:: Exercise prompt ::
Search the data for the string "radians", and report each line where it is found.

:: Material supplied ::
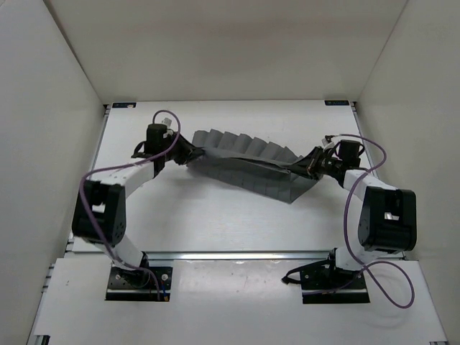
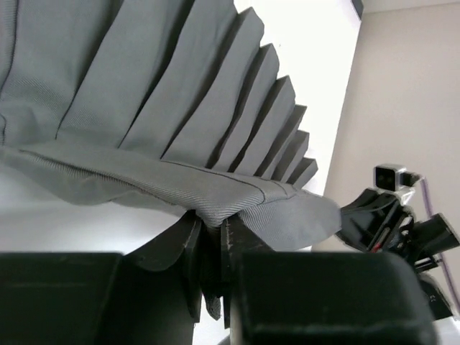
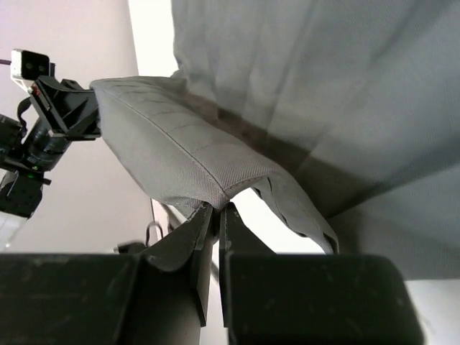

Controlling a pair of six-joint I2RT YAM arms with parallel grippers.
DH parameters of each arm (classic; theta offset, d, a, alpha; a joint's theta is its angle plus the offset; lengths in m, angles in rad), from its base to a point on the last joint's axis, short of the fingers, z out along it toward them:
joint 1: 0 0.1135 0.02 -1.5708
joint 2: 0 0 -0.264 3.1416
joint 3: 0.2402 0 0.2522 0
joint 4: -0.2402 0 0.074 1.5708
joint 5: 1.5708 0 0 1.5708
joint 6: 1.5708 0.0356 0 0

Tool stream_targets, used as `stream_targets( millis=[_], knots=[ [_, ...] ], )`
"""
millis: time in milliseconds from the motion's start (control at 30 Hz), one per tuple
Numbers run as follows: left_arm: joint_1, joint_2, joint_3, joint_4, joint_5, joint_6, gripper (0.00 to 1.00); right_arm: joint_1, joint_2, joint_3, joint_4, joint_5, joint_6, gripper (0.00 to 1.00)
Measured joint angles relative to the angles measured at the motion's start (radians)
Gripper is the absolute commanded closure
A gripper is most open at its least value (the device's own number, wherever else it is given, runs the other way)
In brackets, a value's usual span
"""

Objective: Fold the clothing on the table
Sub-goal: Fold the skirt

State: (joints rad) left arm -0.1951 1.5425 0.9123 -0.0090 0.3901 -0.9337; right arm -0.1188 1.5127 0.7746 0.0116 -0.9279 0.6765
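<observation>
The clothing [image 1: 248, 164], a mid-grey pleated garment, is stretched between my two grippers above the white table [image 1: 215, 215]. My left gripper [image 1: 188, 154] is shut on its left waistband end. In the left wrist view the band [image 2: 215, 194] is pinched between the fingers [image 2: 188, 241] and the pleats fan out above. My right gripper [image 1: 310, 167] is shut on the right end. In the right wrist view the stitched band [image 3: 187, 162] folds into the gripper [image 3: 215, 210], with a strip of fabric hanging at the right. The pleated skirt part drapes toward the near side.
White walls [image 1: 50, 108] enclose the table on the left, back and right. A metal rail [image 1: 237, 254] runs along the near edge by the arm bases. Purple cables [image 1: 359, 208] loop off both arms.
</observation>
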Motion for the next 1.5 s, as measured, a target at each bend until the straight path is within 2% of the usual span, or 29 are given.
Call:
stream_targets(
  millis=[100,133,167,200,233,400,667,767,933,1100,1200,1333,1500],
  knots=[
    [-0.005,0.160,0.132,0.023,0.021,0.009,0.60,-0.021,0.052,0.007,0.037,0.034,0.025,1.00],
    [-0.001,0.214,0.173,0.042,0.023,0.005,0.60,-0.030,0.074,0.008,0.051,0.046,0.035,1.00],
    [0.005,0.261,0.204,0.061,0.029,-0.002,0.65,-0.040,0.095,0.008,0.061,0.060,0.045,1.00],
    [0.011,0.299,0.228,0.083,0.038,-0.012,0.79,-0.047,0.114,0.008,0.069,0.071,0.055,1.00],
    [0.019,0.332,0.241,0.106,0.048,-0.023,1.00,-0.048,0.134,0.009,0.074,0.080,0.060,1.00],
    [0.045,0.421,0.243,0.179,0.098,-0.049,1.00,-0.044,0.182,0.034,0.077,0.100,0.056,1.00],
    [0.056,0.372,0.145,0.236,0.108,-0.052,1.00,-0.010,0.183,0.063,0.068,0.101,0.026,1.00],
    [0.057,0.271,0.043,0.231,0.103,-0.036,1.00,0.010,0.159,0.063,0.017,0.108,-0.006,1.00],
    [0.058,-0.093,-0.205,0.131,0.087,-0.005,1.00,0.029,-0.010,0.034,-0.103,0.118,-0.074,1.00],
    [-0.026,-0.473,-0.256,-0.060,0.015,0.037,1.00,0.014,-0.200,0.022,-0.213,0.118,-0.128,1.00],
    [-0.049,-0.639,-0.279,-0.124,0.013,0.042,1.00,0.005,-0.278,0.011,-0.257,0.112,-0.151,1.00],
    [-0.049,-0.734,-0.298,-0.223,-0.003,0.039,1.00,-0.002,-0.357,-0.017,-0.335,0.101,-0.177,1.00],
    [-0.032,-0.670,-0.289,-0.251,-0.008,0.039,1.00,-0.034,-0.391,-0.009,-0.404,0.085,-0.200,1.00]
  ],
)
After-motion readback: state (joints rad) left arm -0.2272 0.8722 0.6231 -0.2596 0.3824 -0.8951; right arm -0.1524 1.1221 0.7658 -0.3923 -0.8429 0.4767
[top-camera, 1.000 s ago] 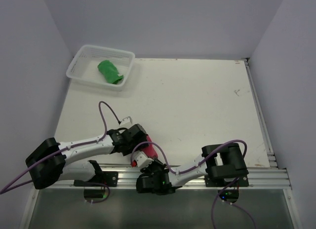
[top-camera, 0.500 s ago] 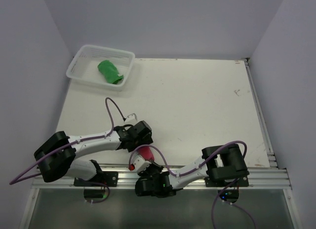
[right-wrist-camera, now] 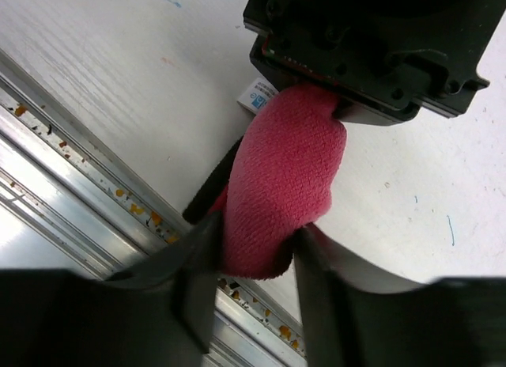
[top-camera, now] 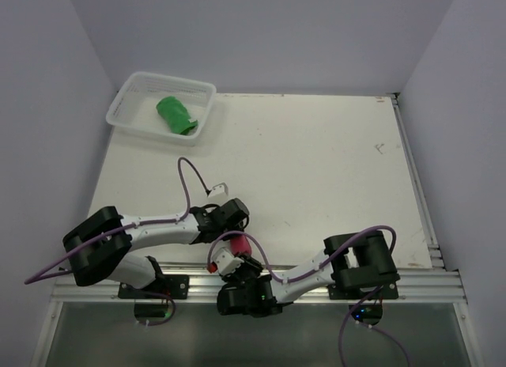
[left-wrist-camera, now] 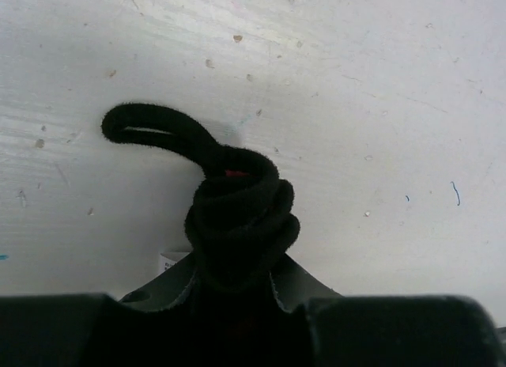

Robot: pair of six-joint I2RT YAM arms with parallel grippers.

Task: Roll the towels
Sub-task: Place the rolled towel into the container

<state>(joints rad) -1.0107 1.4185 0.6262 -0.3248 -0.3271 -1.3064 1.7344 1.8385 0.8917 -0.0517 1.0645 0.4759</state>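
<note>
Soft red cloth towel [right-wrist-camera: 288, 177], dark grey underside, mid-roll at the near edge of the white table [top-camera: 316, 161].
My right gripper [right-wrist-camera: 254, 256] and left gripper [left-wrist-camera: 233, 278] both clamp it; I judge the loose tail needs tucking next. The bright green cloth towel [top-camera: 175, 114] lies in the far white mesh basket [top-camera: 150, 130].
</note>
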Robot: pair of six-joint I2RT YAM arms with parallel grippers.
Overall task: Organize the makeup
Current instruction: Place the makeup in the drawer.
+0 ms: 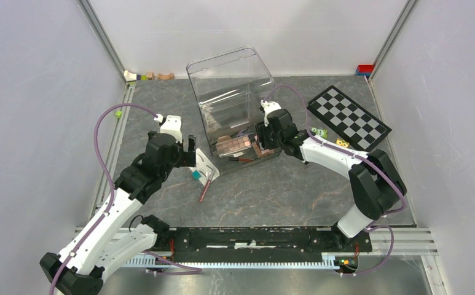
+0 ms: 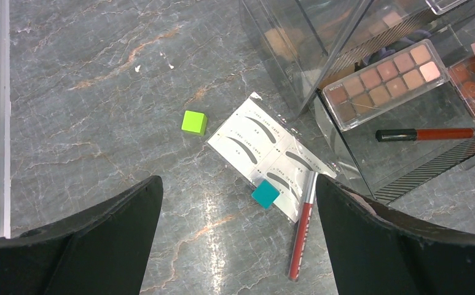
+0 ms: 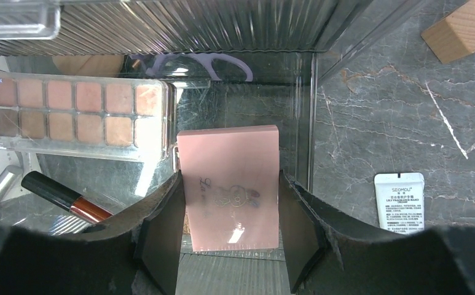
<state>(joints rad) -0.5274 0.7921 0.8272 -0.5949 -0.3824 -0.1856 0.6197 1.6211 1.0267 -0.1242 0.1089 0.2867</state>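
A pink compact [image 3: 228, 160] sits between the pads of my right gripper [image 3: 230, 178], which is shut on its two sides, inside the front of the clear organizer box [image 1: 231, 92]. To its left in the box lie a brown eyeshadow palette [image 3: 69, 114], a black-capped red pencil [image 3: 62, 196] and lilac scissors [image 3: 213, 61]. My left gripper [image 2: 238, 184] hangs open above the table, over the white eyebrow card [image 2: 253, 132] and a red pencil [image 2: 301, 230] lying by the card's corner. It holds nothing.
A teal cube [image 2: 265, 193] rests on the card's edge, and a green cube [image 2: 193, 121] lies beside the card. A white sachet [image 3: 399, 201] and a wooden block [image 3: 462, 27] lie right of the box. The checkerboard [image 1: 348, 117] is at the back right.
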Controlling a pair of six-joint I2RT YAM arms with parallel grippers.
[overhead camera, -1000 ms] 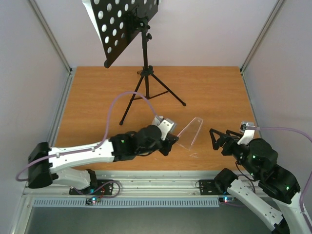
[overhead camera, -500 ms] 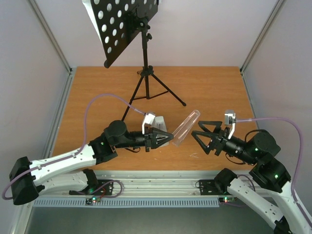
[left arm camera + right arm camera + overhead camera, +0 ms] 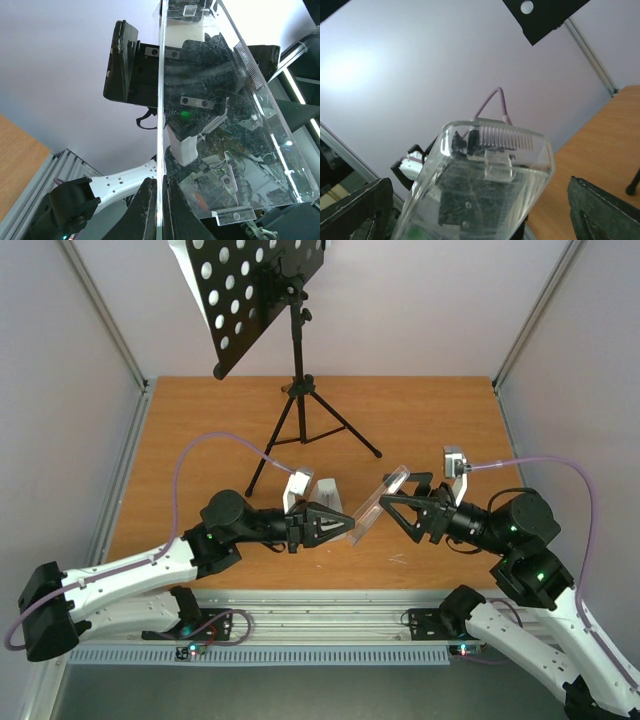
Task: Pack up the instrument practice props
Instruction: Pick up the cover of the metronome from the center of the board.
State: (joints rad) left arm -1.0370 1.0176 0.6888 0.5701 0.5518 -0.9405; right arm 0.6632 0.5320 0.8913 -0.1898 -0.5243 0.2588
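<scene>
The left arm (image 3: pixel 130 565) reaches from the bench's near left corner towards the middle. Behind it, at the back of the wooden bench (image 3: pixel 440 420), stands the black music stand (image 3: pixel 297 340), upright on its three spread legs. Its tray with round holes tilts, and a white sheet (image 3: pixel 183 262) shows along the tray's left edge.

The left pincer (image 3: pixel 350 524) points right and is closed narrow on the clear plastic shell (image 3: pixel 375 505), gripping one thin wall near the shell's lower end. In the left wrist view the fingers (image 3: pixel 145 210) pinch that wall edge-on, and the scratched shell rises away from them, tapering.

The shell is held up off the bench, between the two arms in front of the stand's legs. It slants with its narrow end up and to the right. That narrow end carries a ribbed grille and a small clear clip, seen in the right wrist view.

The right pincer (image 3: pixel 395 518) points left and is wide. Its fingers (image 3: pixel 605 210) stand on either side of the shell's narrow end, and a gap shows between them and the plastic. The right arm (image 3: pixel 530 580) rises from the near right corner.
</scene>
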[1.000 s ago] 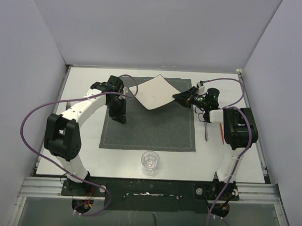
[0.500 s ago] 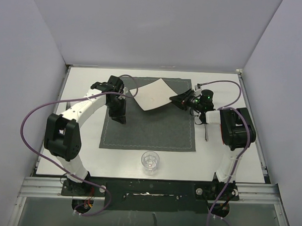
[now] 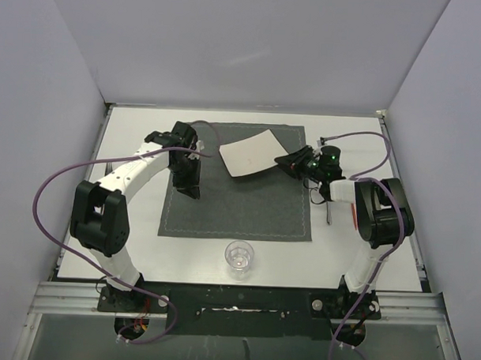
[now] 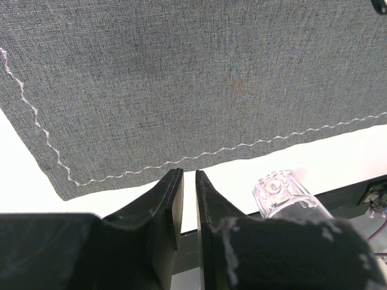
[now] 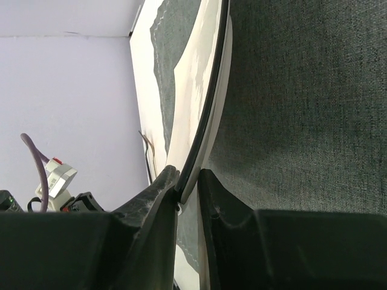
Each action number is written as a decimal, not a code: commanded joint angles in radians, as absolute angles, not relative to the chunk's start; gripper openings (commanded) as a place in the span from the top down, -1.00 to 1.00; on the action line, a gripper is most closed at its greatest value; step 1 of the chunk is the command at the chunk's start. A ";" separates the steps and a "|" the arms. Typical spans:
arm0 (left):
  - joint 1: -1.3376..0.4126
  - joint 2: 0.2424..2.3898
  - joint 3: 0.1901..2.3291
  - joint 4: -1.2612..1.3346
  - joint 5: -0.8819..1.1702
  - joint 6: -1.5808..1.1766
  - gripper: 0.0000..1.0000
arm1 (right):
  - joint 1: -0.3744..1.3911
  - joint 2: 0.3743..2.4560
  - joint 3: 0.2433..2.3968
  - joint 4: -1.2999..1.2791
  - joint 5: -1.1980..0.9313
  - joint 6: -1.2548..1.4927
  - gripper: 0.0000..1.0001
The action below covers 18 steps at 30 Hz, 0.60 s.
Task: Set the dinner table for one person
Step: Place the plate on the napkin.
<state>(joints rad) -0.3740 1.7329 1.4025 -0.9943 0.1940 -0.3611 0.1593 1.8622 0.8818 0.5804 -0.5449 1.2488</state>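
White dinner table [image 3: 183,253] filled my overhead view, placemat [image 3: 239,208] across its middle, right gripper [image 3: 287,163] pinching the square plate [image 3: 248,153]. Left wrist: I saw the left gripper [image 4: 188,175] nearly closed, empty, above the placemat. Right wrist: fingers [image 5: 151,205] clamped the plate's rim.

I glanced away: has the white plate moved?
Yes. The plate, held by the right gripper, has turned and its far corner no longer reaches the far edge of the placemat.
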 commanded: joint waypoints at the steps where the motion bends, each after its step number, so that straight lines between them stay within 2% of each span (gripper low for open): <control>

:: Task response ::
Measured joint angles relative to the angles measured at the motion's start (radians)
Each action number is written as a decimal, not a code: commanded joint angles in radians, as absolute angles, not relative to the chunk's start; gripper openings (commanded) as a place in the span from the top down, -1.00 to 1.00; on the action line, a gripper is most closed at its greatest value; step 1 of the chunk is the command at the chunk's start. A ";" separates the steps and a "|" the arms. Typical spans:

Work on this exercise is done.